◆ **Assignment**: Word for word, retype the lines from the one containing "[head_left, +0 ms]" to the one containing "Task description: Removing" below, keeping both end lines and dropping the pictures.

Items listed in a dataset
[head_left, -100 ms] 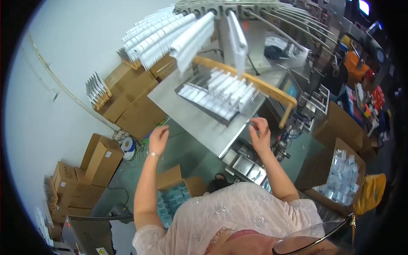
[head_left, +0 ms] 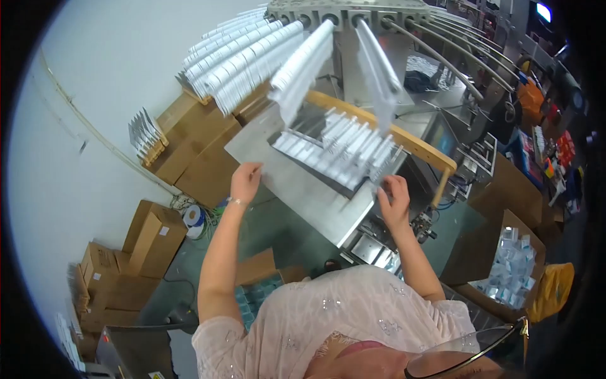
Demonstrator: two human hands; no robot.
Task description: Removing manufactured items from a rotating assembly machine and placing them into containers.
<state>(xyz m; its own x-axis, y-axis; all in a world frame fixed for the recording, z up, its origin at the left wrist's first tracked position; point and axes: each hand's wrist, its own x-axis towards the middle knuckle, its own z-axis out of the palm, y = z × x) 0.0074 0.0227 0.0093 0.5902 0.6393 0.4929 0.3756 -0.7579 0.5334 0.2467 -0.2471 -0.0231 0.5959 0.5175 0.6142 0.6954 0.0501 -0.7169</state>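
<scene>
My left hand (head_left: 246, 183) hovers by the left edge of a metal table (head_left: 297, 205). Its fingers are loosely bent, with nothing in them. Near the table's right side, close to one end of a dark tray (head_left: 315, 168), is my right hand (head_left: 395, 199), thumb and fingers apart and holding nothing. Across the tray lie several white rolled strips (head_left: 350, 142), slightly blurred. Above it, white film-like sleeves (head_left: 306, 60) hang from metal rods (head_left: 435, 54) that fan out from a round machine head (head_left: 347, 9).
A yellow-orange bar (head_left: 391, 126) runs along the table's far side. Cardboard boxes (head_left: 205, 148) stand against the wall on the left. An open carton of clear packs (head_left: 511, 265) sits at the right, and another carton (head_left: 257, 268) with teal packs stands below my left forearm.
Both hands have moved slightly forward and right, the left one closer to the table edge. The whole view has shifted a little. Neither hand has taken hold of anything.
</scene>
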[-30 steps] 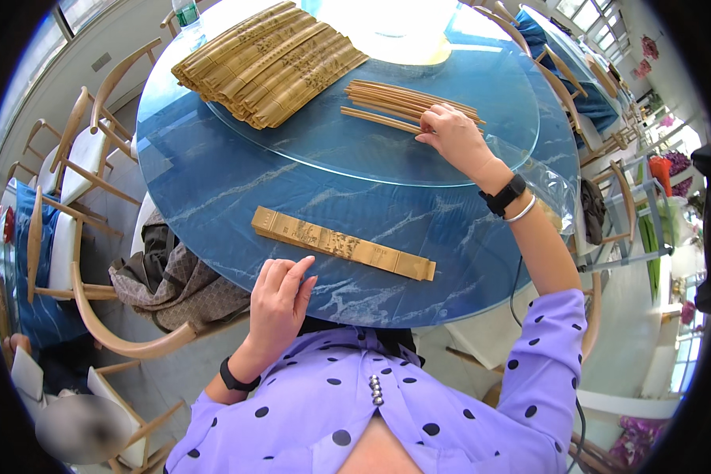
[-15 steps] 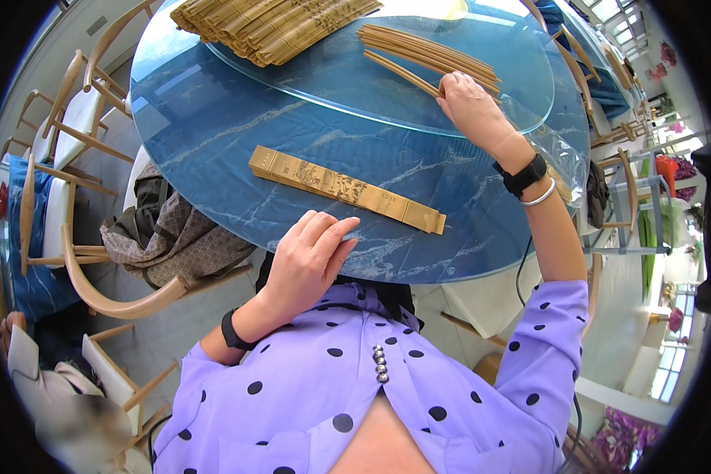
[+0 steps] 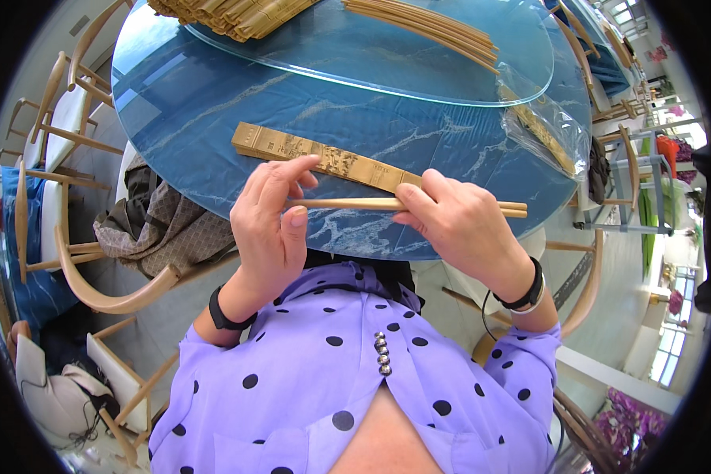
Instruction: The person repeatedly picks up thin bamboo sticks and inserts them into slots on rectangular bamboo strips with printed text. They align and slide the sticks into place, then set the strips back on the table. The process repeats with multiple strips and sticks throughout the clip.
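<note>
A pair of pale wooden chopsticks (image 3: 351, 204) lies level above the near edge of the table, gripped around its thicker part by my right hand (image 3: 462, 225). Its thin ends reach my left hand (image 3: 270, 213), whose thumb and fingers are apart around them; whether they touch is hard to tell. Just beyond both hands, a flat stack of gold-brown printed paper chopstick sleeves (image 3: 336, 162) rests on the blue tabletop. My right fingers partly cover its right end.
A row of loose chopsticks (image 3: 430, 28) lies on the glass turntable (image 3: 347, 83). At the far left is a heap of filled sleeves (image 3: 233, 14). A clear plastic bag (image 3: 541, 126) with sleeves sits right. A patterned bag (image 3: 166, 233) rests on a chair left.
My right hand has come from the loose chopsticks on the turntable back toward me, now with a pair in it. My left hand has risen over the table edge and its fingers have spread.
</note>
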`<state>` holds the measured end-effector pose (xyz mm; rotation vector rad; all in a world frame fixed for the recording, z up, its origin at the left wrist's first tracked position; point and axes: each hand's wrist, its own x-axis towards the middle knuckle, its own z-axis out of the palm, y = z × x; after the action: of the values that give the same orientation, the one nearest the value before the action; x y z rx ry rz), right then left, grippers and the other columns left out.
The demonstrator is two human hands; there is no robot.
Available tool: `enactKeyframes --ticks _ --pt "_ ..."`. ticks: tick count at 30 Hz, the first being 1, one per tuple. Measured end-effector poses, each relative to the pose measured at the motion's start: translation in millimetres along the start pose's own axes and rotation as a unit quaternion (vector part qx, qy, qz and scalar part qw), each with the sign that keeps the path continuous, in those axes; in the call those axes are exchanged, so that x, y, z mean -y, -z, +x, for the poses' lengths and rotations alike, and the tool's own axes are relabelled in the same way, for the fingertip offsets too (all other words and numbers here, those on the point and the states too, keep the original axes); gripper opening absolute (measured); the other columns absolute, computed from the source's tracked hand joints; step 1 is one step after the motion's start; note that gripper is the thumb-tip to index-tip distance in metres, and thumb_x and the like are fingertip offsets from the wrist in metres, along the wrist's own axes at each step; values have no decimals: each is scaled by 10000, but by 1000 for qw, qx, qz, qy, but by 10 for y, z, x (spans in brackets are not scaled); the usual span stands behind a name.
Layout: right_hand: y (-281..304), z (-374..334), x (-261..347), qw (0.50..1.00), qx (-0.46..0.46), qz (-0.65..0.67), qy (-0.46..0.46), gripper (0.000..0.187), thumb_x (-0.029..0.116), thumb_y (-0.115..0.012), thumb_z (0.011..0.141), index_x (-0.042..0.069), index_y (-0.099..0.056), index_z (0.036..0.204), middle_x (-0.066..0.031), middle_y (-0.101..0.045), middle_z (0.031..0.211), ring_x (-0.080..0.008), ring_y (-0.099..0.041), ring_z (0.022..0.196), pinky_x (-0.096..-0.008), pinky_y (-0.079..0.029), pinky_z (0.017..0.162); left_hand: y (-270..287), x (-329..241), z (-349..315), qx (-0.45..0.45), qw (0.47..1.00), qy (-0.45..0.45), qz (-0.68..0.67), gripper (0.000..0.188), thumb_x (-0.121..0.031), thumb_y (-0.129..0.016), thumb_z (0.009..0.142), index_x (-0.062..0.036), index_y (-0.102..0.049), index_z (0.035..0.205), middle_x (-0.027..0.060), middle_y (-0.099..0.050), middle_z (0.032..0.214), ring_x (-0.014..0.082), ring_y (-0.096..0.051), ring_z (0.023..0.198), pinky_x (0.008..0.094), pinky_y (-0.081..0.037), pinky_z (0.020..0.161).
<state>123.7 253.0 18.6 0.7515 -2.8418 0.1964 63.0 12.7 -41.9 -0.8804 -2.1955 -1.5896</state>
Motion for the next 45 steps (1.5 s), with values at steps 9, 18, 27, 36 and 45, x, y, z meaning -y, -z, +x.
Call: enactKeyframes --ticks 9,18,27,36,45 --pt "-317 -565 421 991 -22 102 -87 351 358 -701 931 81 -540 789 -59 -462 712 -198 -564 602 -318 -457 520 -338 -200 -277 217 969 91 -74 132 -124 -706 959 -25 -648 894 93 -611 649 254 -591 547 337 -447 507" --pt "-81 -750 110 923 -78 136 -351 302 301 -628 1010 38 -602 864 -124 -566 724 -330 -578 629 -414 -445 546 -460 -56 207 216 934 -115 258 469 -202 -713 896 -45 -607 1325 110 -555 1221 312 -531 1114 443 -469 945" --pt "-132 -692 34 878 -82 213 -420 279 284 -650 1005 11 -642 954 -123 -606 766 -292 -572 619 -385 -439 573 -609 115 310 270 918 -105 273 455 -144 -768 816 -50 -639 1243 65 -544 1272 287 -501 1223 438 -422 1053" --pt "-316 -625 -211 828 -134 390 -380 268 212 -710 972 -24 -699 1099 -49 -609 760 -119 -544 632 -290 -412 572 -536 121 315 213 947 -115 210 431 -149 -797 772 -81 -680 1181 48 -591 1201 284 -534 1177 451 -436 1006" --pt "-132 -494 -126 739 -24 543 -399 222 152 -736 949 -46 -735 1049 44 -568 690 -35 -460 623 -230 -364 556 -502 6 214 225 950 -145 159 666 -325 -775 798 -62 -573 1376 84 -595 1237 304 -543 1214 471 -424 1046"
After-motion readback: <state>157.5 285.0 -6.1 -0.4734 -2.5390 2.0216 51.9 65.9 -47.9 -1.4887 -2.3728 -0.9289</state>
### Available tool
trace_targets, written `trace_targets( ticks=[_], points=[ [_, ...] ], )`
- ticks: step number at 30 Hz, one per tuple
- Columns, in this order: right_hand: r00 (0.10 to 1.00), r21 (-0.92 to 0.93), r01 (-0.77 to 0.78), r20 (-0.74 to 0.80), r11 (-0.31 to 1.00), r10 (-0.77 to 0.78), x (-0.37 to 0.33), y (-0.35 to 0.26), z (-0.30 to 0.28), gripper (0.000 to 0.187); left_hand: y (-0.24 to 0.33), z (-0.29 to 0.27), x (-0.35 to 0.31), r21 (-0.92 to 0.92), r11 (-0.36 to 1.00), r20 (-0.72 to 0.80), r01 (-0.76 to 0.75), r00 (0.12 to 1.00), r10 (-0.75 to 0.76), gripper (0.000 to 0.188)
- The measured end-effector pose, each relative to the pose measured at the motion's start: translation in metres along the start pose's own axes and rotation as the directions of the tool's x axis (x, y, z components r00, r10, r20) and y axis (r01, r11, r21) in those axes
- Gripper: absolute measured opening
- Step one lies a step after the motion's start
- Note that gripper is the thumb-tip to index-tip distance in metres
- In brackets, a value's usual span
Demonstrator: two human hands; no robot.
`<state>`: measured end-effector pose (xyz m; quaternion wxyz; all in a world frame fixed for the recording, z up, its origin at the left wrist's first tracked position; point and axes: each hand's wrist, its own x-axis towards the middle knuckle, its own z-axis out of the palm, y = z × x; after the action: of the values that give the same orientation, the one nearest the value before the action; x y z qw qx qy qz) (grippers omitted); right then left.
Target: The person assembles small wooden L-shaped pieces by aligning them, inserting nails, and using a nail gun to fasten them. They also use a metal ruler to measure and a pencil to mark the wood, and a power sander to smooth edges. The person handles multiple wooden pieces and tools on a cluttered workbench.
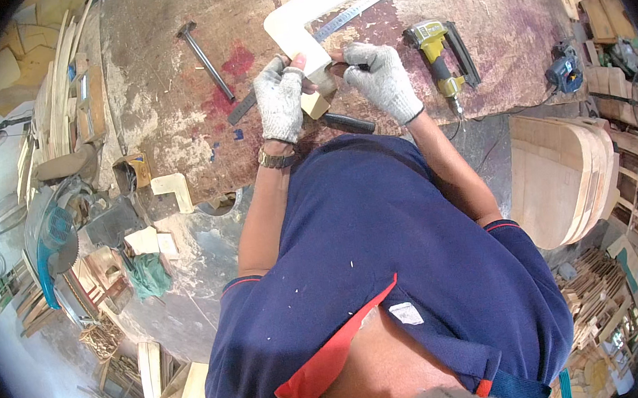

◆ **Response to the task**:
[head_left, +0 ms] 
Demonstrator: two human hands; no robot.
Task description: Removing manufactured items from a rotating assembly machine and placing them into containers.

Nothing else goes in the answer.